**Goal of the exercise**
Your job is to set down the listing again exactly as it stands.

**Data**

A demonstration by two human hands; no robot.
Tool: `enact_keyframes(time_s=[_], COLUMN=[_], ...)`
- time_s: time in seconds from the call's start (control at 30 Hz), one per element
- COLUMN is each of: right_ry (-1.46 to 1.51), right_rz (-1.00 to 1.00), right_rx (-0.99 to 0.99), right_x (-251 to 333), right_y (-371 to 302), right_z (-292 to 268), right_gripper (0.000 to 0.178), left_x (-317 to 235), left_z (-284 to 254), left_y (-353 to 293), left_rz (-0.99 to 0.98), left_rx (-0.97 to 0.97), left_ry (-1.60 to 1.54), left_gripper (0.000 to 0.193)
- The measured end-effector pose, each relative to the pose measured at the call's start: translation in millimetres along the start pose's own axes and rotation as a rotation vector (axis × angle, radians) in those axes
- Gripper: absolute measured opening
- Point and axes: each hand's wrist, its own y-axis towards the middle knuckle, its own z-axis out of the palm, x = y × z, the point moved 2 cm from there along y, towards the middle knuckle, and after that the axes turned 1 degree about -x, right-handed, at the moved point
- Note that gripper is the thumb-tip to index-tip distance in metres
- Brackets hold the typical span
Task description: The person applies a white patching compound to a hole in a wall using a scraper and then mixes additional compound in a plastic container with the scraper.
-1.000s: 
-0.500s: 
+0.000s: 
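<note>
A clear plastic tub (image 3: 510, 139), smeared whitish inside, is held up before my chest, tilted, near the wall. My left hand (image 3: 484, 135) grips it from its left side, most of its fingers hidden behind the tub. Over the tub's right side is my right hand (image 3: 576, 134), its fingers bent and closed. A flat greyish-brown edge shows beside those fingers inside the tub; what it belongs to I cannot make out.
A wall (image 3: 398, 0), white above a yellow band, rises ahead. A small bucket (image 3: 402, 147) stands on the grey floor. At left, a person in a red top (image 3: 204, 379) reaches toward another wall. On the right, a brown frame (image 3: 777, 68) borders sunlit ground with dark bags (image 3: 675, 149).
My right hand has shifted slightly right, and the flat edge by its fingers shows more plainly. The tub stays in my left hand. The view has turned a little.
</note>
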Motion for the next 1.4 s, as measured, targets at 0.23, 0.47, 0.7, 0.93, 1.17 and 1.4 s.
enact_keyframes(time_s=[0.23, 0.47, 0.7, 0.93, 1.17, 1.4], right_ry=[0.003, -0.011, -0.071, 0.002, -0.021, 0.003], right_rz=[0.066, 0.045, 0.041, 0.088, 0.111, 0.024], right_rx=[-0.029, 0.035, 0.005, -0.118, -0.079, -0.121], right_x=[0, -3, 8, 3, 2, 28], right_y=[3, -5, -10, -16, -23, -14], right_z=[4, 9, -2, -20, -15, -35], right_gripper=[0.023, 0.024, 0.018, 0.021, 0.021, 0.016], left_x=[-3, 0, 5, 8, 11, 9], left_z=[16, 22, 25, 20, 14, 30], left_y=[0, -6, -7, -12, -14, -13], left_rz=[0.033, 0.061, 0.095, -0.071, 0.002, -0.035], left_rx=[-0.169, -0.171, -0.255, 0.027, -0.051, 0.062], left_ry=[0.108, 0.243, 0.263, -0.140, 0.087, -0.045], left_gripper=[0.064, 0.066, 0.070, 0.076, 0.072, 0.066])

**Answer to the exercise**
A demonstration by two human hands; no robot.
Tool: `enact_keyframes(time_s=[_], COLUMN=[_], ...)`
- time_s: time in seconds from the call's start (control at 30 Hz), one per element
- COLUMN is each of: right_ry (-1.46 to 1.51), right_rz (-1.00 to 1.00), right_rx (-0.99 to 0.99), right_x (-251 to 333), right_y (-371 to 302), right_z (-292 to 268), right_gripper (0.000 to 0.178), left_x (-317 to 235), left_z (-284 to 254), left_y (-353 to 293), left_rz (-0.99 to 0.98), left_rx (-0.97 to 0.97), left_ry (-1.60 to 1.54), left_gripper (0.000 to 0.193)
- The measured end-effector pose, each relative to the pose measured at the call's start: translation in millimetres along the start pose's own axes and rotation as a rotation vector (axis × angle, radians) in those axes
- Gripper: absolute measured opening
- Point and axes: each hand's wrist, its own y-axis towards the middle knuckle, its own z-axis out of the palm, x = y × z, the point moved 2 cm from there along y, towards the middle knuckle, and after that the axes turned 1 degree about -x, right-handed, at the moved point
- Note that gripper is the thumb-tip to index-tip distance in metres
- Brackets hold the typical span
Task description: The person applies a white patching compound to a hole in a wall using a scraper and then mixes additional compound in a plastic container with the scraper.
-1.000s: 
-0.500s: 
+0.000s: 
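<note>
A clear plastic tub (image 3: 510, 139), smeared whitish inside, is held up before my chest, tilted, near the wall. My left hand (image 3: 484, 135) grips it from its left side, most of its fingers hidden behind the tub. Over the tub's right side is my right hand (image 3: 576, 134), its fingers bent and closed. A flat greyish-brown edge shows beside those fingers inside the tub; what it belongs to I cannot make out.
A wall (image 3: 398, 0), white above a yellow band, rises ahead. A small bucket (image 3: 402, 147) stands on the grey floor. At left, a person in a red top (image 3: 204, 379) reaches toward another wall. On the right, a brown frame (image 3: 777, 68) borders sunlit ground with dark bags (image 3: 675, 149).
My right hand has shifted slightly right, and the flat edge by its fingers shows more plainly. The tub stays in my left hand. The view has turned a little.
</note>
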Motion for the next 1.4 s, as measured, targets at 0.23, 0.47, 0.7, 0.93, 1.17 and 1.4 s.
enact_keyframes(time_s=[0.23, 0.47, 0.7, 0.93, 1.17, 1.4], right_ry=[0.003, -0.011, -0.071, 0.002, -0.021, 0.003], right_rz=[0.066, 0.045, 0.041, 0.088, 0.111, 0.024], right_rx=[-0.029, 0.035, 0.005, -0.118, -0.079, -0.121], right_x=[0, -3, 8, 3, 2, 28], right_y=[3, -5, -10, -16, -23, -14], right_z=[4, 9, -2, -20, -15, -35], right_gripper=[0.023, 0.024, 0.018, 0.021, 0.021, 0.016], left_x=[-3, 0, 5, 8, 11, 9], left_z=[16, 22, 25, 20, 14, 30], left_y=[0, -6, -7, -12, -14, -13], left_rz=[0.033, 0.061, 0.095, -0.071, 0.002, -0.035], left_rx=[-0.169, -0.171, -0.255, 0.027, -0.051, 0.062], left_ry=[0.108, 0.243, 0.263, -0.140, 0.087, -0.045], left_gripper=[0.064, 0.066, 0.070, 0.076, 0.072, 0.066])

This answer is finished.